For the material below, count each line where the string "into" appears, then return the total alone.

EXCERPTED DATA »
* * * *
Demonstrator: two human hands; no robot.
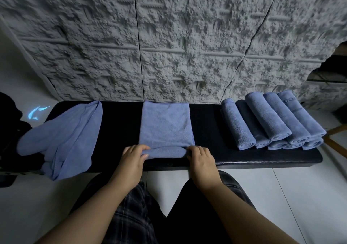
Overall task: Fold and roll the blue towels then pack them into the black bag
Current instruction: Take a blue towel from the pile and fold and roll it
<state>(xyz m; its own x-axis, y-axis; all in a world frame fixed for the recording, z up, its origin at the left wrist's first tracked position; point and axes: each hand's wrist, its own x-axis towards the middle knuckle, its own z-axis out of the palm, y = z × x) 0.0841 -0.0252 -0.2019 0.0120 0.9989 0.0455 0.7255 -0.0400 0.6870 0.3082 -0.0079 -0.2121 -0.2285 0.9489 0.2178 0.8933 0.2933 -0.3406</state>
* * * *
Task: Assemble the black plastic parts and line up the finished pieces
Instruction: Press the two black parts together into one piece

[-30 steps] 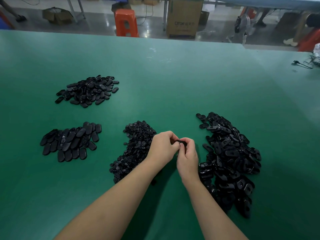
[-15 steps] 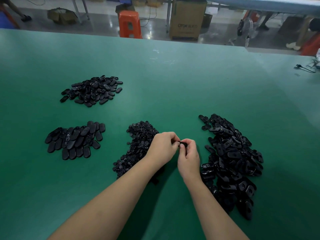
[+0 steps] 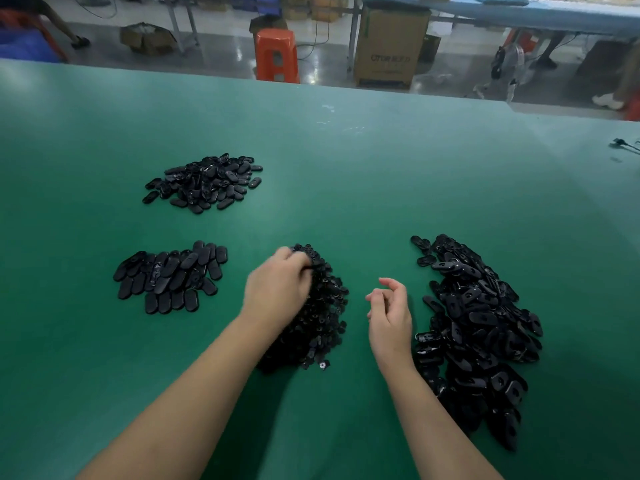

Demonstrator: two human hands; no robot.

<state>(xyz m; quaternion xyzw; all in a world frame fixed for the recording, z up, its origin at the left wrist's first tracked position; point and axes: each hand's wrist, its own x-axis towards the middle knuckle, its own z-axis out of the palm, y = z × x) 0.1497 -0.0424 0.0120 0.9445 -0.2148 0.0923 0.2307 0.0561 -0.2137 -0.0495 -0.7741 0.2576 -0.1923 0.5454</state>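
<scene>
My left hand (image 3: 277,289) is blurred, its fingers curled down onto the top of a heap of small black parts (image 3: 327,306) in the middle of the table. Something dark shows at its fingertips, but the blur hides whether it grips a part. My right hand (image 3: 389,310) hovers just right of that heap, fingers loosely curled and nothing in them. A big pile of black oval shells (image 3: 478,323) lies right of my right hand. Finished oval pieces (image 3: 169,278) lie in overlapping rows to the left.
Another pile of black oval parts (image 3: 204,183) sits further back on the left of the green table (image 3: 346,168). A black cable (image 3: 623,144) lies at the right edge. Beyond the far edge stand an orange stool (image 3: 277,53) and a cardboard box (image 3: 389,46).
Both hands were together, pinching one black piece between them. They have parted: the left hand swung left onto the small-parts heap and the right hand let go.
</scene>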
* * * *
WRITTEN ANSWER »
2